“İllegal bir vaziyet, illegal bir metafordur”
İstanbul’da bir fankite rastladık. Adı Lento. Kolaj üstü yazıları, iç döngüsel metinleriyle son derece tekil bir duruş olan bu fankiti Bendis Theodorakis ismiyle çıkmış. Bir tema bütünlüğü olmadan, salt kendi akışında giden, yer yer sertleşen, bir itiraz noktasında duran bu satırları okumanızı tavsiye ederim. Fazla lafı uzatmadan merak ettiğim birkaç noktayı kendisine sormak istiyorum.
Lento nasıl ortaya çıktı, ne şartlarda bir araya geldi? Bize biraz kendinden bahseder misin?
Alt kültür her zaman beni büyüleyen bir şeydi ve bir şeyler üretmeliyim güdüsü de hep benimleydi. Bu sebeple, hiçbir kısıtlamaya tabii tutulmadığım, kendimi özgürce ve tüm içtenliğimle ifade edebileceğim bir alana ihtiyaç duyuyordum.

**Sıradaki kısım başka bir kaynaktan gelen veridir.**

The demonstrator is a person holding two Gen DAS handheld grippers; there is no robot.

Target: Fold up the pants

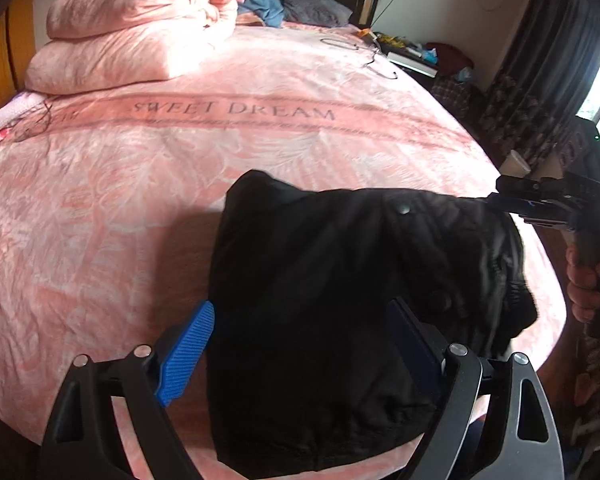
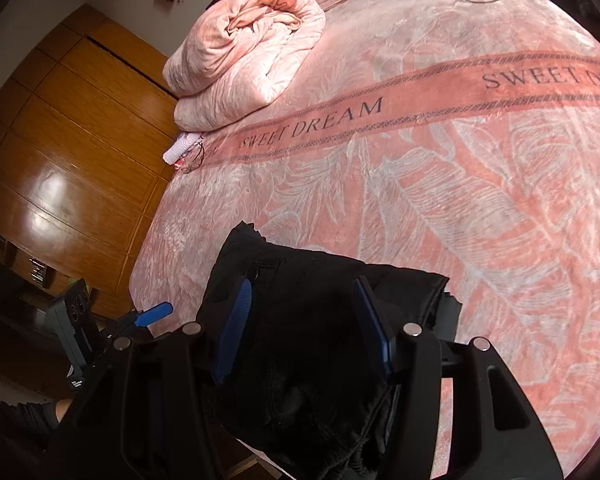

Ve bir gün ‘’fankit’’ kelimesine rastladım Fanzin Apartmanı’nda. Biraz önce bahsettiğim o güdü nüksetti ve fankitin istediğim özgür alanı bana rahatlıkla sağlayabileceğini düşündüm ve ortaya Lento çıktı. 30 adet baskı yaptım ve dağıtımı Kadıköy ile sınırladım. Benim nihai amacım, kendime kesin çizgiler koymadan, içimden geldiği gibi, çok fazla kitleye ulaşması ve benzer kaygılardan tamamen uzakta bir şeyler yapmaktı. Lento, matematiksel mantığın barınmadığı ve belki de bir imgeden fazlası olmayan epizodlardan oluşuyor. ‘’Bir itiraz noktasında duran bu satırlar’’ tabirini kullanmışsınız Lento için. Evet, Lento –küçük çaplı da olsa- bir nevi benim isyanım.
Başka fanzin veya dergilere yazı gönderip metinlerini oralarda da yayınlatabilecekken bir fankit çıkartarak elini uhu, makas ve fotokopici didişmesine bulaştırdın. Buradan devam edersek, bize biraz düşüncelerinden bahseder misin?
Aslında bir dergiye metinlerimi göndermiştim. ‘’Garip olmuş. ‘’ dediler ve yayımlamadılar. Belki de bu yüzden fankit çıkarmayı seçmişimdir çünkü ne istiyorsam onu söylemek istiyordum. Keza kendi sözümüze ve içimizde var olan estetik eğilimlere güven duymamız gerektiğini düşünüyorum. Ayrıca uhu, makas ve fotokopici üçlemesi didişmeden ziyade, keyif ve ilham veren bir uğraş oldu benim için. Yazıyorsun, tasarımını yapıyorsun ve fotokopiyle çoğaltıp dağıtımını yapıyorsun. Böylece tüm sürece tanık oluyorsun. Bu olayın güzel bir ruhu var ve bu bir zaman sonra tutkuya dönüşüyor.
“Bu bir fankittir” dediğine göre aynı zamanda çıkan işleri takip ediyorsun diye düşünüyorum. Beğendiğin, takip ettiğin fanzinlerden ve fanzin toplamına dair olan görüşlerini paylaşır mısın?
Çoğu fanzini elimden geldiğince takip etmeye çalışıyorum. Ve gördüğüm şey, fanzinlerin söyleyecek sözü hep var ve var olmaya da devam ediyor. Sergiler, raflar, festivaller düzenleniyor ve Fanzin Apartmanı çok değerli işler yapıyor. Hatta George Washington Üniversitesinde Türkiye’deki fanzinler üzerine bir sunum gerçekleşmiş. Bence, fanzin gerçekten de yürüyor!
Son olarak, Bendis veya başka bir mahlas ile yeni fankitlerini okuyabilecek miyiz? İleriye dair neler yapmayı düşünüyorsun?
Fanzinciler arasındaki dirsek temasının, yeni fankitler yayımlamam konusunda bana gerekli motivasyonu sağladığını söyleyebilirim şüphesiz. Söyleyecek bir sözüm oldukça bunları fankitler aracılığıyla aktarmak ve daha iyi işlerle fankit hareketine katkı sağlamak istiyorum. Zaten şu an üzerinde çalıştığım bir fankit var. Biraz önce de bahsettiğim gibi, bu gerçekten bir tutku oldu benim için. Çünkü fankit birçok şeyin tezahürü. İnadın, başkaldırının ve kendi başınalığın.